Today we are taking a trip back in time to our secondary school science classes - the land of Bunsen burners, litmus paper and glass jars full of hydrochloric acid. As well as those exceedingly unflattering and highly uncool safety goggles.

Now put down that test tube for a moment because this reporter has a piece of somewhat shocking news for you. It is those perspex glasses, which as teenagers we didn't want to be seen dead in but science teachers assured us would see us dead if we didn't wear them, that are now 'a trend'.

They are being stocked as bonafide fashion items by uber trendy LA fashion brand Brashy Studios - a contemporary streetwear emporium frequented by the likes of model Bella Hadid. A nonsensical trend perhaps but a pocket friendly one, as these safety goggles are available to you for a mere £17 (or 25 of your finest American dollars). Alternatively, this reporter has a plan. You could purchase these at B&Q.

Meanwhile, the wheels are in motion to launch a #MeToo reality TV show called 'The Silence Breaker'. The proposed show, which will admittedly first air in Israel but in this intergalactic age will surely be available on Netflix before you can say 'voyerism', aims to act as a fly-on-the-wall series documenting sexual harassment at work.

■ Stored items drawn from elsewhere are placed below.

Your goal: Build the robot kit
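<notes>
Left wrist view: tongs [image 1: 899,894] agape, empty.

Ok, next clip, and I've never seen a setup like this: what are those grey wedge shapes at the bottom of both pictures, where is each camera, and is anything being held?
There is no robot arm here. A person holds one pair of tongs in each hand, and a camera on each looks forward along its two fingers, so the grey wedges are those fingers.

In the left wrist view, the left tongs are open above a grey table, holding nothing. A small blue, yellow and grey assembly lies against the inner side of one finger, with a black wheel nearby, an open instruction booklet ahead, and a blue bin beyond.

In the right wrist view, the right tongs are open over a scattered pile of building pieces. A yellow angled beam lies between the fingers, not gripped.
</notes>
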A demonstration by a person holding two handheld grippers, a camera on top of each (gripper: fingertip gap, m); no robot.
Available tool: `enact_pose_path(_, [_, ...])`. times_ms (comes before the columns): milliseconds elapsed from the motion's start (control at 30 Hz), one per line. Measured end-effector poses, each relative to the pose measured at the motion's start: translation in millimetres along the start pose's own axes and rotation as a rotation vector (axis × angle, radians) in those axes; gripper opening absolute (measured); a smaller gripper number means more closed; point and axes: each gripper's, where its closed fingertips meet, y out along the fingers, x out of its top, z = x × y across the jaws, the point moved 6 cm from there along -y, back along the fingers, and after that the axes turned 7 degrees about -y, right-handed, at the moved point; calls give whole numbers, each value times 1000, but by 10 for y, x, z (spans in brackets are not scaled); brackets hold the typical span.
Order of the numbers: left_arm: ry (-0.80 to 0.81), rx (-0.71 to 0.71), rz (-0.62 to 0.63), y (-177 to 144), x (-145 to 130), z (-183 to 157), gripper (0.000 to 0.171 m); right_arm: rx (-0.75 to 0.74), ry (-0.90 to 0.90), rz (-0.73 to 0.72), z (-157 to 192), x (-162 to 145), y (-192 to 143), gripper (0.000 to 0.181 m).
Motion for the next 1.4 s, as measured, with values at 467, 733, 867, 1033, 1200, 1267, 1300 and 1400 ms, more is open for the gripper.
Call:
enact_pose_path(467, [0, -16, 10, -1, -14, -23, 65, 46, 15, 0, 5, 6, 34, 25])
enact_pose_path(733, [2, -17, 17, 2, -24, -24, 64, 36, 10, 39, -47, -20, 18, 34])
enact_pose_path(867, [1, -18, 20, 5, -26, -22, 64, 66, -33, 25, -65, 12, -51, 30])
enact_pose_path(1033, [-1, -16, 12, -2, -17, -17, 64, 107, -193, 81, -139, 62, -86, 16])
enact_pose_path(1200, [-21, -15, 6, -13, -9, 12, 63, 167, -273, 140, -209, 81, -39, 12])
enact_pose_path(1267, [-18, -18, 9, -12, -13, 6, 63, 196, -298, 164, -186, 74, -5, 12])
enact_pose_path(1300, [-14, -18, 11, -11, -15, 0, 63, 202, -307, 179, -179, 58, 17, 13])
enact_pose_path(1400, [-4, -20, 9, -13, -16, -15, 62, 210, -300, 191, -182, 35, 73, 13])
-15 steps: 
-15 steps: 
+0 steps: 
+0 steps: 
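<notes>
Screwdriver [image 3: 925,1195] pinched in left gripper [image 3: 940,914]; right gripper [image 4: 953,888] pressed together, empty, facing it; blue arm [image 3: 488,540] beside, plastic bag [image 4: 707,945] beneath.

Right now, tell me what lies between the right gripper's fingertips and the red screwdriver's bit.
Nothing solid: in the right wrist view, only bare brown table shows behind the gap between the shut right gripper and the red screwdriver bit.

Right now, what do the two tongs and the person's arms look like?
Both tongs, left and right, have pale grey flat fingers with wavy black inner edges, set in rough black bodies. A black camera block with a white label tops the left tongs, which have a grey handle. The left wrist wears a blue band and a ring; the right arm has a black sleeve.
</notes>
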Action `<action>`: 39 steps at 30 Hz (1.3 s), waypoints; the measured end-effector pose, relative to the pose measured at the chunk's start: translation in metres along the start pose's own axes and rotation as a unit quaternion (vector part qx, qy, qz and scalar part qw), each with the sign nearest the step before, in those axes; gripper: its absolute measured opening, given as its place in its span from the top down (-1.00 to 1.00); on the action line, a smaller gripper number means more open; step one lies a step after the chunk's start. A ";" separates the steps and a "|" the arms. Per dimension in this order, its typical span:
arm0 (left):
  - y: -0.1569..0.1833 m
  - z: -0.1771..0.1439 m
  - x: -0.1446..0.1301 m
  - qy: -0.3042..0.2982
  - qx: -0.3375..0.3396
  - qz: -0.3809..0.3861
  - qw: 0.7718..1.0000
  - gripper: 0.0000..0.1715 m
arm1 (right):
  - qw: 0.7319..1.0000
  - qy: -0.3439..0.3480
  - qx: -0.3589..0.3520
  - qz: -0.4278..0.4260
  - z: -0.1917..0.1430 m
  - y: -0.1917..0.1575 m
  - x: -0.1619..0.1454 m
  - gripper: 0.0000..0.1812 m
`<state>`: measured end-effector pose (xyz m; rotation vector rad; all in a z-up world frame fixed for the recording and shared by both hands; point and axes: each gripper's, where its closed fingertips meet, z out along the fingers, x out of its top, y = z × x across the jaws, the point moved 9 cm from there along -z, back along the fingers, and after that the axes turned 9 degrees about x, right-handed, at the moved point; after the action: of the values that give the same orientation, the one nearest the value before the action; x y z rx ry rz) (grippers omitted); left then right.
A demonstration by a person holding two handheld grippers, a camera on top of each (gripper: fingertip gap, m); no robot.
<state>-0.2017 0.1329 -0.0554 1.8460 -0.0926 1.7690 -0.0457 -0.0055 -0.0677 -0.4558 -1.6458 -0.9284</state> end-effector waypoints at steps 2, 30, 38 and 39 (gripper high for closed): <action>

Hidden cameras will be put up in various workplaces to document real life harassment as it happens before giving victims the chance to tell their own story. The programme is being billed as an investigative factual entertainment programme and will end with an on-camera confrontation with the harasser.

The show comes off the back of the huge #MeToo social media phenomenon which has seen countless people share their own harassment stories following the outing of movie producer Harvey Weinstein as a sexual predator.

This reporter is glad she has already purchased her safety specs because she feels a sudden urgent need to protect her eyes. Talking of which, we have neatly come full circle because we finish with a little science experiment. Thankfully Nestle has down most of the hard work for us.

The confectionery brand claims to have come up with a 'healthy' bar of chocolate by radically reducing the amount of sugar through a mind-boggling piece of chemical wizardry.

Nestle has taken its regular white chocolate Milkybar and transformed it into the Milkybar Wowsome* which boasts 30 per cent less sugar than its predecessor. This has been achieved, according to the science bods based in a factory in humble Cumbria, by restructuring the sugar to make it more 'amorphous and porous'.

This is done by spraying sugar, milk and water into warm air and then drying the mixture. The resulting sugar dissolves faster, like candy floss, and according to both adult and child chocolate tasters, it is sweeter than the original stuff.

Nestle have come up with this reduced sugar version of their Milkybar as a result of the government's pressure to reduce the amount of sugar in products by 20 per cent by 2020. This new Willy Wonka style technology may just be the way forward for other confectioners, this reporter surmises, though it has got something of the courgette cake about it.**

*This reporter is not overly enamoured by the name either.

**If you're going to eat cake, eat a 'proper' cake. Alternatively, have a satsuma.